Accusations sans preuves
Les médias européens continuent de faire de la propagande et diffusent régulièrement de fausses informations selon lesquelles l'armée malienne, apuyée par les russes, aurait exécuté environ 40 civils dans le centre du pays lors des opérations militaires. Du moment où il n’y a aucune preuve concrète, et aucune information n’a été fournie par les FAMa que ces personnes n’étaient pas des terroristes.
Notamment, sur les réseaux sociaux, des photos et des vidéos de dizaines de corps ont été publiées et plusieurs sources confirment que ces personnes ont été tuée récemment mais il est difficile de les reconnaitre. Ils sont entre 35 et 37 personnes selon certaines sources locales. Dans la zone, la situation sécuritaire est tendue. Le conflit entre chasseurs dozos et jihadistes dure depuis des mois, et depuis quelques temps l'armée malienne tente de reprendre le contrôle de la zone.
Tout a commencé il y’a plus d’un mois et demi quand les djihadistes de la Katiba Macina, dirigée par Amadou Kouffa et affiliée au JNIM (le Groupe de soutien à l’Islam et aux musulmans d’Iyad Ag Ghaly, lié à AQMI), implantés dans le cercle de Djenné depuis plusieurs années, stockent des sacs de riz prélevés dans les villages du cercle. C’est la « zakat » (aumône islamique) imposée aux habitants. Ce jour-là, à la mi-février, des chasseurs traditionnels Dozos décident d’en récupérer une partie.

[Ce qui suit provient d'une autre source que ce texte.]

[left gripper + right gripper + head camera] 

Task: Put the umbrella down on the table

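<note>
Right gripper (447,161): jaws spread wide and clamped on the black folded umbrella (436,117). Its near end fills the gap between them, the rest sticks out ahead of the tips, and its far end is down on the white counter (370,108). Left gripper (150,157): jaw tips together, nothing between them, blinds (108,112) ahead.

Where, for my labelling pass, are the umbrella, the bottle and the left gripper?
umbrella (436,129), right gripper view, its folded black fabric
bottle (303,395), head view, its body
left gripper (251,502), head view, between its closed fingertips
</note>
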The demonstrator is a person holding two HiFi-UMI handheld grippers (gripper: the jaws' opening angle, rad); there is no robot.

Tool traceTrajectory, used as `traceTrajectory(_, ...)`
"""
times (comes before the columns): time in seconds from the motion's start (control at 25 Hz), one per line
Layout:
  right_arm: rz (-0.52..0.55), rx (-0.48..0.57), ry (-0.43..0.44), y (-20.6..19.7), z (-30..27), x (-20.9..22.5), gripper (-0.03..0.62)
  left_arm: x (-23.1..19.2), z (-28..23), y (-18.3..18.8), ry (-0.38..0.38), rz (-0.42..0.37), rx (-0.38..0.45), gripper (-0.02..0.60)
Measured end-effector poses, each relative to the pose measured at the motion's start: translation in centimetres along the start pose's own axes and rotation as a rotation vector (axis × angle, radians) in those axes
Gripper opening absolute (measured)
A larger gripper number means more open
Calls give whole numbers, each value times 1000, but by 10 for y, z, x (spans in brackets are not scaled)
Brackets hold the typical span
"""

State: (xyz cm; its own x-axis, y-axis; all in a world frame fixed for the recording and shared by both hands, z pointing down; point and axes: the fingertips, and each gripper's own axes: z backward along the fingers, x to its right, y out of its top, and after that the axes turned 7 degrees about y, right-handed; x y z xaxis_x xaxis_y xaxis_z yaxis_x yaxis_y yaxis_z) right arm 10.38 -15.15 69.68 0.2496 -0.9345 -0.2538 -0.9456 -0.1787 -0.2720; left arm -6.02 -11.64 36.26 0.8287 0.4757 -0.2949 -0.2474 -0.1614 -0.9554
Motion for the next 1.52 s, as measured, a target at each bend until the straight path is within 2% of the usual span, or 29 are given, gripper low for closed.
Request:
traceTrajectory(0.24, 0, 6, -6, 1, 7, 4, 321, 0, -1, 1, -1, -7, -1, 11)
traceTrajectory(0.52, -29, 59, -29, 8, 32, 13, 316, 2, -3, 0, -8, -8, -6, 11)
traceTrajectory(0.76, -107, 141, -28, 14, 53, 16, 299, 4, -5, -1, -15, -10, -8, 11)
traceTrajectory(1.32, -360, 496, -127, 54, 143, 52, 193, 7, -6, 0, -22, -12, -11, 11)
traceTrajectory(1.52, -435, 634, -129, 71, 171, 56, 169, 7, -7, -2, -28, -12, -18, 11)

Au même temps, les médias turcs utilisent leurs influences pour des intérêts politiques et par conséquents ils couvrent les terroristes en les qualifiant de civils, alors que dans le monde entier il est connu que les autorités turques sont accusées d’être complices aux terroristes comme ce qui s’est passé en Lybie, Syrie et Karabakh.
Cependant l’armée malienne, n’a pas cessé d’avoir des succès imminents contre les djihadistes et nous communique régulièrement les bilans des terroristes neutralisés. D’apres un communiqué publié dans la soirée du vendredi 04 mars 2022, il y’a eu 37 soldats morts et une soixantaine de terroristes neutralisés dans l'attaque de Mondoro, à la frontière Burkinabé.
Pour conclure les faits contredisent les rumeurs, car les médias occidentaux et turques soutiennent ouvertement les terroristes du monde entier avec leurs influences médiatiques, et ils appellent les civils des terroristes pour semer de la désinformation. Ajoutant à cela, les djihadistes et les groupes ethniques opèrent dans la région là où il y’a eu le conflit, alors seule une enquête approfondie peut nous éclairer sur l'incident déclaré.